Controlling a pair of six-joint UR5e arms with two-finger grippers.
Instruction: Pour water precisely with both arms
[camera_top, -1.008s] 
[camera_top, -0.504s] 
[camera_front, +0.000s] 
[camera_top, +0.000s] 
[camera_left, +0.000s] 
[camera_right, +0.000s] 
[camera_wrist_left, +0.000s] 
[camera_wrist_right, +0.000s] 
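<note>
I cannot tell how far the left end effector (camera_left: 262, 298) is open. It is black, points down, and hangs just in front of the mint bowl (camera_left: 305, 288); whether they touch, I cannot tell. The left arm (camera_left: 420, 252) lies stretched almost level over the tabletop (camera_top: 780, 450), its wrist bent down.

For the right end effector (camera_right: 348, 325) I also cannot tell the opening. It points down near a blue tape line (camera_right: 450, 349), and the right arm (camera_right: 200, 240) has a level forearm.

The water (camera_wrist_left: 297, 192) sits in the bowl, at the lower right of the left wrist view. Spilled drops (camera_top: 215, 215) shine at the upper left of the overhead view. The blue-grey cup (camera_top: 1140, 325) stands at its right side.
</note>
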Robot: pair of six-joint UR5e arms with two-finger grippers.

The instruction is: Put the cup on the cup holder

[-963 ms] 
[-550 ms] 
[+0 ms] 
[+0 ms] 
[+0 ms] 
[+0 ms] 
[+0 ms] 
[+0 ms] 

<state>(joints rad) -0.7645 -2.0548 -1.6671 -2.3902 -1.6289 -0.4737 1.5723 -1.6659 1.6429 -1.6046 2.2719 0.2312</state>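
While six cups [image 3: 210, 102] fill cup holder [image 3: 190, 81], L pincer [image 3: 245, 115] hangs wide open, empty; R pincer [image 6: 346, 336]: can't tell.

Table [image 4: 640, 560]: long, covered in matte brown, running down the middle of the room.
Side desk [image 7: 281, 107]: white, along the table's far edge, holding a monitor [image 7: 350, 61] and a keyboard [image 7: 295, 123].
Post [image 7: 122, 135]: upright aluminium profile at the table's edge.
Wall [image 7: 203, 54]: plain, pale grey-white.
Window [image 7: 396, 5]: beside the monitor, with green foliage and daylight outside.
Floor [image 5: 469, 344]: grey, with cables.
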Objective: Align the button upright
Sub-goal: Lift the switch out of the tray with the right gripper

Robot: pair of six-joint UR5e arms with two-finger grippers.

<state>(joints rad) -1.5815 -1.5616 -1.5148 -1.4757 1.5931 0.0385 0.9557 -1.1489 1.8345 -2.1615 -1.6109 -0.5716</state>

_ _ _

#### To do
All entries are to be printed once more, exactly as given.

#### Solution for this problem
Controlling a pair of six-joint UR5e arms with two-finger grippers.
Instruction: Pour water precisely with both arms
[camera_top, -1.008s] 
[camera_top, -0.504s] 
[camera_front, +0.000s] 
[camera_top, +0.000s] 
[camera_left, +0.000s] 
[camera_right, +0.000s] 
[camera_wrist_left, +0.000s] 
[camera_wrist_right, +0.000s] 
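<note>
I cannot tell how far the left end effector (camera_left: 262, 298) is open. It is black, points down, and hangs just in front of the mint bowl (camera_left: 305, 288); whether they touch, I cannot tell. The left arm (camera_left: 420, 252) lies stretched almost level over the tabletop (camera_top: 780, 450), its wrist bent down.

For the right end effector (camera_right: 348, 325) I also cannot tell the opening. It points down near a blue tape line (camera_right: 450, 349), and the right arm (camera_right: 200, 240) has a level forearm.

The water (camera_wrist_left: 297, 192) sits in the bowl, at the lower right of the left wrist view. Spilled drops (camera_top: 215, 215) shine at the upper left of the overhead view. The blue-grey cup (camera_top: 1140, 325) stands at its right side.
</note>
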Robot: pair of six-joint UR5e arms with two-finger grippers.

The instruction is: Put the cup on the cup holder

[-963 ms] 
[-550 ms] 
[+0 ms] 
[+0 ms] 
[+0 ms] 
[+0 ms] 
[+0 ms] 
[+0 ms] 

<state>(joints rad) -0.7645 -2.0548 -1.6671 -2.3902 -1.6289 -0.4737 1.5723 -1.6659 1.6429 -1.6046 2.2719 0.2312</state>
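While six cups [image 3: 210, 102] fill cup holder [image 3: 190, 81], L pincer [image 3: 245, 115] hangs wide open, empty; R pincer [image 6: 346, 336]: can't tell.

Table [image 4: 640, 560]: long, covered in matte brown, running down the middle of the room.
Side desk [image 7: 281, 107]: white, along the table's far edge, holding a monitor [image 7: 350, 61] and a keyboard [image 7: 295, 123].
Post [image 7: 122, 135]: upright aluminium profile at the table's edge.
Wall [image 7: 203, 54]: plain, pale grey-white.
Window [image 7: 396, 5]: beside the monitor, with green foliage and daylight outside.
Floor [image 5: 469, 344]: grey, with cables.
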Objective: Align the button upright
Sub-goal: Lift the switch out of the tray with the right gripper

Robot: pair of six-joint UR5e arms with two-finger grippers.

<state>(joints rad) -1.5815 -1.5616 -1.5148 -1.4757 1.5931 0.0385 0.9557 -1.1489 1.8345 -2.1615 -1.6109 -0.5716</state>

This exercise is now fully answered.